#### EXERCISE DETAILS:
For the data that follows, give the number of lines in which "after" appears. Add nothing to it.

——————————

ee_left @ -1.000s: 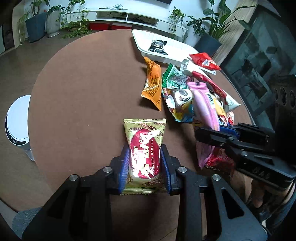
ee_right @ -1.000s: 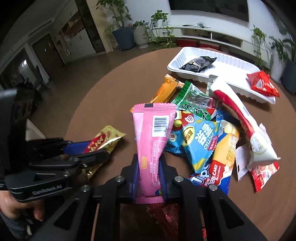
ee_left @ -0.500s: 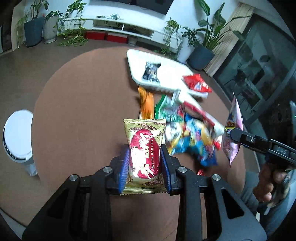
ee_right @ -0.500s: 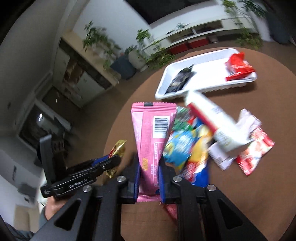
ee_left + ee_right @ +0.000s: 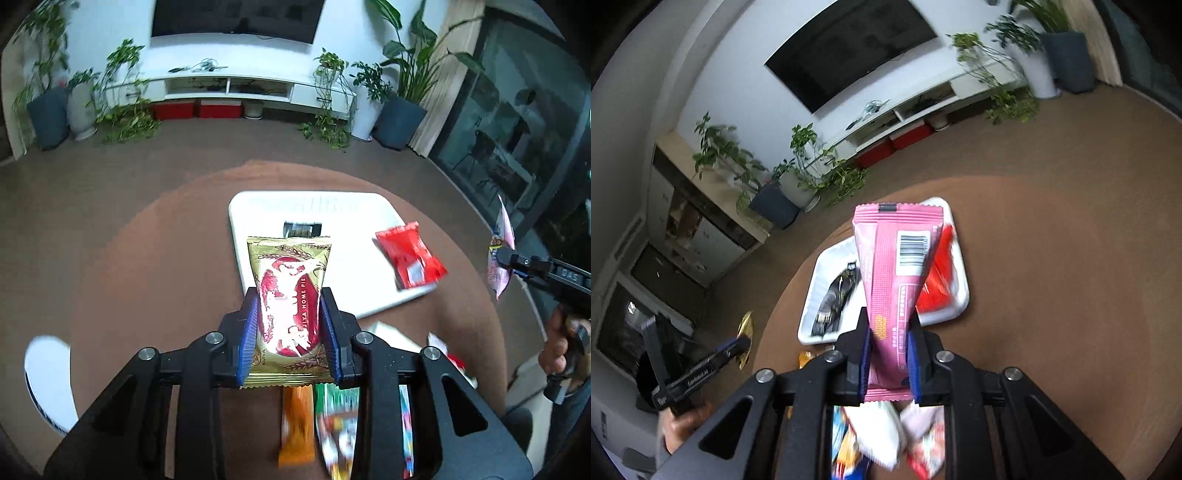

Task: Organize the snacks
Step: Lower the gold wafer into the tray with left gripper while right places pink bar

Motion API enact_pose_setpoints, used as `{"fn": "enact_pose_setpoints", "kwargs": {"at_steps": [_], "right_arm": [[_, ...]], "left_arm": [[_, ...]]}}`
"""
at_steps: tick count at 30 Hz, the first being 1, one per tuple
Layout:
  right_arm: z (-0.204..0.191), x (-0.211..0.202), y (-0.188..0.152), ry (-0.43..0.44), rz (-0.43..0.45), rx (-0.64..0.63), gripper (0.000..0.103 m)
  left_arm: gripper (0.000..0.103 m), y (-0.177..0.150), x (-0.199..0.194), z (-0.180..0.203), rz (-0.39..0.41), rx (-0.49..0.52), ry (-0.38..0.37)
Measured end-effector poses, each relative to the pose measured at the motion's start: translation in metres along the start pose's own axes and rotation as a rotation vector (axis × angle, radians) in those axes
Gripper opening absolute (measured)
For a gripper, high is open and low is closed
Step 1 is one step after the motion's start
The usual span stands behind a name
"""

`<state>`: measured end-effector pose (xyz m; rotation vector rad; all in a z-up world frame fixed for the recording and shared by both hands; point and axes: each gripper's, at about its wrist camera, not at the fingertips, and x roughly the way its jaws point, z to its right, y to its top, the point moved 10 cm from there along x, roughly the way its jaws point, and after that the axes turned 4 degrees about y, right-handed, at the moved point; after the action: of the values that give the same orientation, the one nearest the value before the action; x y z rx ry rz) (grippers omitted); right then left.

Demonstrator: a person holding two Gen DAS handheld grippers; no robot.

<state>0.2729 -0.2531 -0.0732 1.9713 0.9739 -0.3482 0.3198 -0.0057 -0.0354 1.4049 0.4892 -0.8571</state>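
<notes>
My left gripper (image 5: 290, 306) is shut on a gold and red pie packet (image 5: 288, 295) and holds it in the air above the near edge of the white tray (image 5: 258, 206). My right gripper (image 5: 888, 334) is shut on a pink snack bar (image 5: 894, 266), lifted above the tray (image 5: 820, 269). The tray holds a black packet (image 5: 836, 295) and a red packet (image 5: 408, 254). The right gripper also shows at the right of the left wrist view (image 5: 506, 258). The left gripper also shows at the left of the right wrist view (image 5: 742, 343).
A pile of loose snacks lies on the round brown table (image 5: 147, 258) below both grippers, among them an orange packet (image 5: 297, 424) and a green one (image 5: 338, 417). A white stool (image 5: 48, 380) stands left of the table. Potted plants and a TV cabinet line the far wall.
Both grippers have risen from the table with their packets and moved forward toward the tray. The snack pile now lies under and behind them.
</notes>
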Motion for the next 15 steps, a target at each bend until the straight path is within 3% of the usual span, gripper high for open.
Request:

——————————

#### EXERCISE SOLUTION:
2